Depok, 13 Juni 2022. Dalam rangka peringatan hari lahir Pancasila 1 Juni 2022, Pusat Kajian (Puska) Hukum dan Pancasila menyelenggarakan webinar pada hari Sabtu, tanggal 11 Juni 2022 dengan topik “Pancasila Membangun Manusia, Bangsa, dan Dunia.” Keynote speaker webinar ini adalah Prof. Dr. Satya Arinanto dengan judul “Proses Perumusan Dasar Negara Pancasila”. Kedua pembicara webinar ini adalah peneliti di Puska Hukum dan Pancasila, yaitu: Bono Budi Priambodo, MSc, dan Dr. Kris Wijoyo Soepandji, dengan moderator Dr. M. Sofyan Pulungan, Sekretaris Puska Hukum dan Pancasila.
Dr. Edmon Makarim, Dekan Fakultas Hukum UI, dalam sambutannya menyambut gembira prakarsa Pusat Kajian Hukum dan Pancasila Fakultas Hukum UI, untuk memperingati Hari Lahir Pancasila 1 Juni 2022. “Sebagai universitas dan fakultas hukum yang menyandang nama Bangsa dan Negara, sudah pada tempatnya jika Fakultas Hukum Universitas Indonesia bergiat dalam kajian-kajian tentang Hukum dan Pancasila,” ujarnya.
Dr. Suparjo Sujadi, Ketua Puska Hukum dan Pancasila Fakultas Hukum UI, dalam sambutannya menyatakan bahwa sudah sepatutnya para akademisi hukum melakukan penelitian mendalam mengenai Pancasila. Penelitian ini sangat penting dilakukan mengingat kedudukan Pancasila sebagai sumber dari pembangunan hukum di Indonesia. Puska Hukum dan Pancasila yang didirikan oleh para akademisi hukum Fakultas Hukum UI ingin menggali dan menyebarkan gagasan hukum dan Pancasila dalam bahasa ilmu pengetahuan.
Prof. Satya Arinanto dalam kuliah ilmiah menyatakan penelusuran mengenai hari lahir Pancasila dan siapa yang menggali Pancasila sudah menjadi perdebatan para akademisi sejak tahun 1980-an. Perdebatan akademisi ini menarik minat beliau untuk melakukan penelitian mendalam mengenai Pancasila dalam bentuk tesis ilmu hukum di UI.
“Sejak tahun 1997, kesimpulan penelitian saya sudah menemukan bahwa Bung Karno adalah penggali Pancasila. Hasil penelitian saya ini jauh sebelum Pemerintah menetapkan hari lahir Pancasila 1 Juni,” ujarnya. Prof Satya meminta agar Puska Hukum dan Pancasila dapat menindaklanjuti webinar ini dalam berbagai kegiatan penelitian dan publikasi ilmiah.
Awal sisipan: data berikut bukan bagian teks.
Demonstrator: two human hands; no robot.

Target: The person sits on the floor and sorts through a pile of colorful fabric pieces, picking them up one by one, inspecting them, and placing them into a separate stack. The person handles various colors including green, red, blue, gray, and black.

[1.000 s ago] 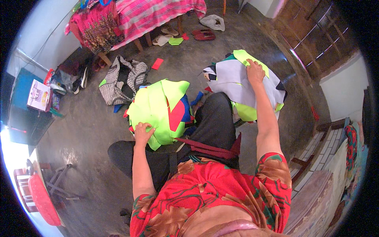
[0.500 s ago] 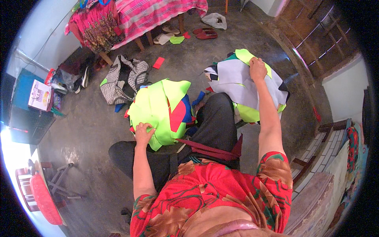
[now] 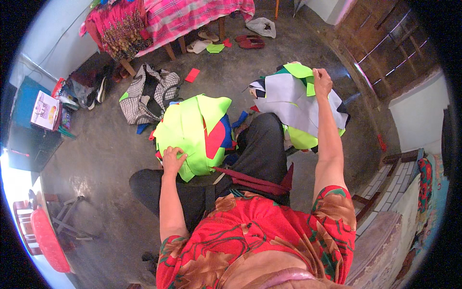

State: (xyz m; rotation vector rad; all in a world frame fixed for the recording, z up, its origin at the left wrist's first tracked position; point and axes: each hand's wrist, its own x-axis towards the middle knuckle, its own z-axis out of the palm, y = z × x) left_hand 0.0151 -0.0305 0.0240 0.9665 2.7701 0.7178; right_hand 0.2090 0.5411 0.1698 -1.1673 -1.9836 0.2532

Pembicara pertama Bono Budi Priambono, MSc., menyatakan pentingnya mengiplementasikan nilai-nilai Pancasila dalam tataran mikro, meso, makro. Pada tataran mikro, kita membutuhkan butir-butir penghayatan dan pengalaman nilai-nilai Pancasila sebagai panduan moral pribadi. Beliau dalam webinar ini mengusulkan suatu format baru butir-butir Pancasila. Pada tataran meso yang dilaksanakan oleh negara, kita membutuhkan hukum yang sesuai dengan Pancasila berupa hukum tertulis dan hukum tidak tertulis. Bono menyampaikan dalam tataran ini kita memerlukan semangat kekeluargaan dan dasar permusyawaratan dalam pembentukan hukum. Sedangkan dalam tataran makro, Pancasila merupakan proposal untuk menciptakan ketertiban dunia.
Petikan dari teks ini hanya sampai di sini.